(STORED DATA)

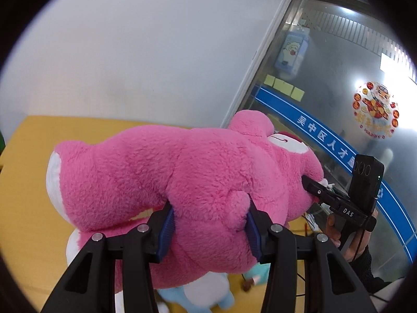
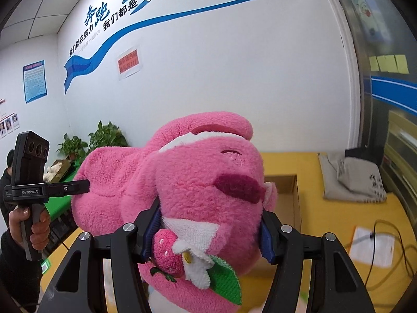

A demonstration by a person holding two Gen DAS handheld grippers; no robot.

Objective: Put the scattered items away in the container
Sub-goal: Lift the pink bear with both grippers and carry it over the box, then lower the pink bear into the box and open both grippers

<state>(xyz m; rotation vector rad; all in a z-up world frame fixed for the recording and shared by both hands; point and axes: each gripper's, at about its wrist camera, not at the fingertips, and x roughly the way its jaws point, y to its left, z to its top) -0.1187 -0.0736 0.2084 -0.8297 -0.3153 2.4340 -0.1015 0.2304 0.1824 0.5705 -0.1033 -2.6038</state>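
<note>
One large pink plush bear [image 1: 161,172] with white foot pads and a dark red fabric nose; on its chest, one pink plush strawberry [image 2: 166,253], one white fabric flower [image 2: 194,260] and one green fabric leaf [image 2: 225,283]. One light-blue-and-white plush toy [image 1: 206,290] beneath the bear. Two black two-finger grippers with blue pads: left gripper [image 1: 209,228], right gripper [image 2: 208,230]. One open brown cardboard box [image 2: 288,190]. One grey cloth bag [image 2: 354,180]. One white paper sheet [image 2: 371,246]. Four yellow sticky notes [image 2: 388,63]. Two green potted plants [image 2: 104,138].
</note>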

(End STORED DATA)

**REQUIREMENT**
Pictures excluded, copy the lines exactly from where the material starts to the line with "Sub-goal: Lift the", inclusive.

**EXERCISE SOLUTION**
A demonstration by a person holding two Gen DAS handheld grippers; no robot.

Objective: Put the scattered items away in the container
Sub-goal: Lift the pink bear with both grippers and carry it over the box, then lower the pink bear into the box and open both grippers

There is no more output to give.